* _Brief_
Each line with the word "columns" must appear in the answer, copied from the records.

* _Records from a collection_
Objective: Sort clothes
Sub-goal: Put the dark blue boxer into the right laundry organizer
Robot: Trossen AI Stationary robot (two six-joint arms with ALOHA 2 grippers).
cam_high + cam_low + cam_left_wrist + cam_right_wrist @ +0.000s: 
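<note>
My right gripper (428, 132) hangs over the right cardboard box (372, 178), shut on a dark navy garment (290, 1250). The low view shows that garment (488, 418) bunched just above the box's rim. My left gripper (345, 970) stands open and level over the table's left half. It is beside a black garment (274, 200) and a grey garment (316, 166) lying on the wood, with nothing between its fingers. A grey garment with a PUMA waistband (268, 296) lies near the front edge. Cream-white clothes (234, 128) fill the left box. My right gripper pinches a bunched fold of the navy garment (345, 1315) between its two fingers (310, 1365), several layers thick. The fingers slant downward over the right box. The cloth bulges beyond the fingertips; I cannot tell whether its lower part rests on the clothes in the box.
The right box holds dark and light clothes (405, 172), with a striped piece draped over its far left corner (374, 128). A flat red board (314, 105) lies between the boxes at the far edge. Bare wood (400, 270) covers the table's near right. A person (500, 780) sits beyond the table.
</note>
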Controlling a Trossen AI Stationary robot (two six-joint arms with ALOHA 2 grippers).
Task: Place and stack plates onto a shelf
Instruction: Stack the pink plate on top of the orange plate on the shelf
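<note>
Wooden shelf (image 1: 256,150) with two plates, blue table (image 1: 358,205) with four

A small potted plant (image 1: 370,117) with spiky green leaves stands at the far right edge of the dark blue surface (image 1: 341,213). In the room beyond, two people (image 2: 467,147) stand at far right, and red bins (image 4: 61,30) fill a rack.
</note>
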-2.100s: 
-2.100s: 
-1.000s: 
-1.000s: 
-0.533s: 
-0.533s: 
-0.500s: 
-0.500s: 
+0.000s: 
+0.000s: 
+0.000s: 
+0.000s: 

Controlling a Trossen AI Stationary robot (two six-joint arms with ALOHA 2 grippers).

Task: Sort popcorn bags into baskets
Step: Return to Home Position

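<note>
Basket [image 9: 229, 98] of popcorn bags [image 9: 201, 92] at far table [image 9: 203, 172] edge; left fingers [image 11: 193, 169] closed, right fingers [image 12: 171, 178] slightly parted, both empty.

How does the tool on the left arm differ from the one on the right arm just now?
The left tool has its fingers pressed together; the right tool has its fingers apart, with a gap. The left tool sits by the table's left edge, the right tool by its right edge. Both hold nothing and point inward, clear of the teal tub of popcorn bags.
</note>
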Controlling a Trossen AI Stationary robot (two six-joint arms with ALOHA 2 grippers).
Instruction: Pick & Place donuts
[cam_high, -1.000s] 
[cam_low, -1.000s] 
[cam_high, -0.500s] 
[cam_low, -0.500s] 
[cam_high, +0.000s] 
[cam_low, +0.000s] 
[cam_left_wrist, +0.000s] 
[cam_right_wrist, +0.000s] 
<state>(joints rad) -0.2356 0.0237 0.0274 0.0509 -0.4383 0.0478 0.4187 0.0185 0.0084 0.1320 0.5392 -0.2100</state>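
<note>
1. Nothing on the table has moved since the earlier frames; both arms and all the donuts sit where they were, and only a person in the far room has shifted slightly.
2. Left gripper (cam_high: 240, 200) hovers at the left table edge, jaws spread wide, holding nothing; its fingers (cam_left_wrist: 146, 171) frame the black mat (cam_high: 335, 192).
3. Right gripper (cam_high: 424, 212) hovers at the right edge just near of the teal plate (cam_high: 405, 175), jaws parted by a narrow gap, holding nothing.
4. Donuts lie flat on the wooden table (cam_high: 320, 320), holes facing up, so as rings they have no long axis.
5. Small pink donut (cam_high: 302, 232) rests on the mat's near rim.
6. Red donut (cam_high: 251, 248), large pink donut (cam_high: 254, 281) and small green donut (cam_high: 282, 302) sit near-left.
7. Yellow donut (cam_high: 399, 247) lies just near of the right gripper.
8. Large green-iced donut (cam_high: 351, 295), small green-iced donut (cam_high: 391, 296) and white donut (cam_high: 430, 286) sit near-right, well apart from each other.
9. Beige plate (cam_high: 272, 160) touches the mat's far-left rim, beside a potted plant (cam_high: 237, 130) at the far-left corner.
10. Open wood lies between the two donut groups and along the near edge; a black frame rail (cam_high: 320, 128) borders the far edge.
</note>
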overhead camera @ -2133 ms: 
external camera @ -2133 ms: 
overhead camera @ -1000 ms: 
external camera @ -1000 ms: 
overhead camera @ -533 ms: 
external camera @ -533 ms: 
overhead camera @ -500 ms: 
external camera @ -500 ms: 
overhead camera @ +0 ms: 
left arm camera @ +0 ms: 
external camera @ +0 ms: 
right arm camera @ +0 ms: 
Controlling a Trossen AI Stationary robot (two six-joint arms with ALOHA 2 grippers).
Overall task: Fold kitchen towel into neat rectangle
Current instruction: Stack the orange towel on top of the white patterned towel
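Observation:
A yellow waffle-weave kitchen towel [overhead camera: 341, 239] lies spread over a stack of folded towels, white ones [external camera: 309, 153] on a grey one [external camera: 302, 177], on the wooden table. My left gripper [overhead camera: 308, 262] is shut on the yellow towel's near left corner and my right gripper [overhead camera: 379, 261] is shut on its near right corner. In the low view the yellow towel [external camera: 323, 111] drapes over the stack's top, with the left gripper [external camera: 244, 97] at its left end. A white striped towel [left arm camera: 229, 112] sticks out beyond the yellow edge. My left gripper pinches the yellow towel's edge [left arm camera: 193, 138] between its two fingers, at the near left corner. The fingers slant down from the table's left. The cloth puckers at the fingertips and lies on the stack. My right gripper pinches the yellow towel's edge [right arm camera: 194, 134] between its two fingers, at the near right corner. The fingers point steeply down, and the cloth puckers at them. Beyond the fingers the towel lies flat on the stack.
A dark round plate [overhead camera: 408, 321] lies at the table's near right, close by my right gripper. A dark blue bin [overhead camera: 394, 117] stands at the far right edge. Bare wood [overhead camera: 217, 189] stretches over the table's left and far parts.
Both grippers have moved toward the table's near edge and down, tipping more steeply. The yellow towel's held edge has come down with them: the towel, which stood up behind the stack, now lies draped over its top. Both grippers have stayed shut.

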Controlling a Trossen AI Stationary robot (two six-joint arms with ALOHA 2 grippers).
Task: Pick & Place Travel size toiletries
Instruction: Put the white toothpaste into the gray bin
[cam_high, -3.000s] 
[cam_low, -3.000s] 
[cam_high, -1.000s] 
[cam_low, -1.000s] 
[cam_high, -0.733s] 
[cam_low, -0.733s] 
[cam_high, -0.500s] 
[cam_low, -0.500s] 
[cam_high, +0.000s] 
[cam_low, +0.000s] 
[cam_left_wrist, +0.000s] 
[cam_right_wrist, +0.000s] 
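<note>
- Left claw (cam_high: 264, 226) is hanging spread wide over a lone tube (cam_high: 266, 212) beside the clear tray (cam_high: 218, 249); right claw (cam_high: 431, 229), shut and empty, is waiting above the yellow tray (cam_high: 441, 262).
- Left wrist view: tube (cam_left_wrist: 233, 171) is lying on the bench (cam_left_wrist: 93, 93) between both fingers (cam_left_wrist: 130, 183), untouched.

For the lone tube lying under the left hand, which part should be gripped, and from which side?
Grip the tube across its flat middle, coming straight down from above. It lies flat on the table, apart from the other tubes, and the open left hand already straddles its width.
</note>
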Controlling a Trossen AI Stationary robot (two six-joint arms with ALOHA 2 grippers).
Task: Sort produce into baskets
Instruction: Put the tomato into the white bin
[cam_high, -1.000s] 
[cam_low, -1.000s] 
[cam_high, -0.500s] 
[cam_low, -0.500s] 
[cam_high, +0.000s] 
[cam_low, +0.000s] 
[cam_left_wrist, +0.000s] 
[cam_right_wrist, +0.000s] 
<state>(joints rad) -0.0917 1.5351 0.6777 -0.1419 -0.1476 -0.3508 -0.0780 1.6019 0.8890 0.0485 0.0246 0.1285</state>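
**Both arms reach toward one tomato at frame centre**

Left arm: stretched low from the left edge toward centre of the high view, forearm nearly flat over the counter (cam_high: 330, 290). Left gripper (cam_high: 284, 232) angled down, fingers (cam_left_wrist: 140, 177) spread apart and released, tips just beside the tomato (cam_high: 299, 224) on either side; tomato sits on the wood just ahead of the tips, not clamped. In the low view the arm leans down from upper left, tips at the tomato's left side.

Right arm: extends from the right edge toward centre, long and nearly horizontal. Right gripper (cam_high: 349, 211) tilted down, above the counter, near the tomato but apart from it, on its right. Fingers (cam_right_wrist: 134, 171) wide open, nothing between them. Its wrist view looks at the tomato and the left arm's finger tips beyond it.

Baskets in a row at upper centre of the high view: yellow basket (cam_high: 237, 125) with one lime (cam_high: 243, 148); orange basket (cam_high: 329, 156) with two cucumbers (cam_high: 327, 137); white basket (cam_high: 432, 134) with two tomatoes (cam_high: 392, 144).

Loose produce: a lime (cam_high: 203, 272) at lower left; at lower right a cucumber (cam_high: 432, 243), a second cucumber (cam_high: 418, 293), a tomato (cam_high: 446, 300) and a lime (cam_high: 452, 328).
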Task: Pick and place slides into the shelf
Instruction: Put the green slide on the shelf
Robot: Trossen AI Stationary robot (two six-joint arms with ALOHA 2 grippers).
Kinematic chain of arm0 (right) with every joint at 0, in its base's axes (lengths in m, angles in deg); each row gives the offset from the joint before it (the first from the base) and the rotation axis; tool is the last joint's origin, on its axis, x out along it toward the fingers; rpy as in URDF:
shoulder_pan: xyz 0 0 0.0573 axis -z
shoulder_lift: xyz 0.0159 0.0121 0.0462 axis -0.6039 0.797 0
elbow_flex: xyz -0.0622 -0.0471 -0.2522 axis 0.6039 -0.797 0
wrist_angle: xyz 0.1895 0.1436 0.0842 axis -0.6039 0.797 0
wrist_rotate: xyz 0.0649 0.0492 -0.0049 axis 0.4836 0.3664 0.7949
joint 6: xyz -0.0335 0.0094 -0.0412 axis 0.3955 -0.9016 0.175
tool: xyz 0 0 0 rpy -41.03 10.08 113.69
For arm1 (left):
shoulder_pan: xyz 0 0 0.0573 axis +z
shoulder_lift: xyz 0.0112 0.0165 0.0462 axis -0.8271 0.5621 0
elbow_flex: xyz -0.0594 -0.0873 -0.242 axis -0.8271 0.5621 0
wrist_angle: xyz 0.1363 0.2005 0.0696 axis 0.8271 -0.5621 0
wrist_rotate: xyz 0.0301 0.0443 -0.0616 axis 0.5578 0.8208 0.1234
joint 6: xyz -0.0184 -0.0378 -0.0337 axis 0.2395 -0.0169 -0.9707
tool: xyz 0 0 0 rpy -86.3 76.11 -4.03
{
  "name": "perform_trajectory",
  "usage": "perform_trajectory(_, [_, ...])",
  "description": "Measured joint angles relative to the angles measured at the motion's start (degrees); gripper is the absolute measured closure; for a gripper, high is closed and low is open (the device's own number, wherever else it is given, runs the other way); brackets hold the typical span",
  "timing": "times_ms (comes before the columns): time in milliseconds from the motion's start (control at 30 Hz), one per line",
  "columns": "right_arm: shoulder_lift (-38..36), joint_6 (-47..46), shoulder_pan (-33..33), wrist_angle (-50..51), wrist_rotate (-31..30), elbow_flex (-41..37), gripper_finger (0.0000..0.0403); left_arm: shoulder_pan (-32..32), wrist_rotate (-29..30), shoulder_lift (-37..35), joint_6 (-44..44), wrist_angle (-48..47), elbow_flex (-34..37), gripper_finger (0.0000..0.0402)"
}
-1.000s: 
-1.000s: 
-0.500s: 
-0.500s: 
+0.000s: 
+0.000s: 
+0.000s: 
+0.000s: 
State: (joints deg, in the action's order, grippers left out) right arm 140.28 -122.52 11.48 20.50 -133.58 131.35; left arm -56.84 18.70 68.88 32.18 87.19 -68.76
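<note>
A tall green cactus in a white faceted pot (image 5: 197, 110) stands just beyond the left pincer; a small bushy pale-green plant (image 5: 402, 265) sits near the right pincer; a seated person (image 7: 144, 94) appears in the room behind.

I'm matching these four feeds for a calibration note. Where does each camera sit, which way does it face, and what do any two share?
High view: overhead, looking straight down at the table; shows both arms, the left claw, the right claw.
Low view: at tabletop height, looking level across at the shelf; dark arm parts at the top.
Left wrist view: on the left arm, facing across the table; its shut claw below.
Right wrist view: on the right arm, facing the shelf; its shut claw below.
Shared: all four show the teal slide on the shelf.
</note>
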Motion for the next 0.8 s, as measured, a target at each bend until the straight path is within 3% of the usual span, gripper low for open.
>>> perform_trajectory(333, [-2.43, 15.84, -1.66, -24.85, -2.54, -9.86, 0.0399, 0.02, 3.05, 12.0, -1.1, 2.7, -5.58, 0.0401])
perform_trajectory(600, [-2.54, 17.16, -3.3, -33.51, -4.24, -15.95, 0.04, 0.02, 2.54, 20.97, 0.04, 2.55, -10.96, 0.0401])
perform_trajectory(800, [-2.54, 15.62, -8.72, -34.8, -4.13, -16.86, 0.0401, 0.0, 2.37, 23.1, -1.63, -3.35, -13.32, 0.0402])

* _Output below_
  "timing": "times_ms (comes before the columns): time in milliseconds from the motion's start (control at 30 Hz), one per line",
  "columns": "right_arm: shoulder_lift (-38..36), joint_6 (-47..46), shoulder_pan (-33..33), wrist_angle (-50..51), wrist_rotate (-31..30), elbow_flex (-41..37), gripper_finger (0.0000..0.0403); left_arm: shoulder_pan (-32..32), wrist_rotate (-29..30), shoulder_lift (-37..35), joint_6 (-44..44), wrist_angle (-48..47), elbow_flex (-34..37), gripper_finger (0.0000..0.0402)"

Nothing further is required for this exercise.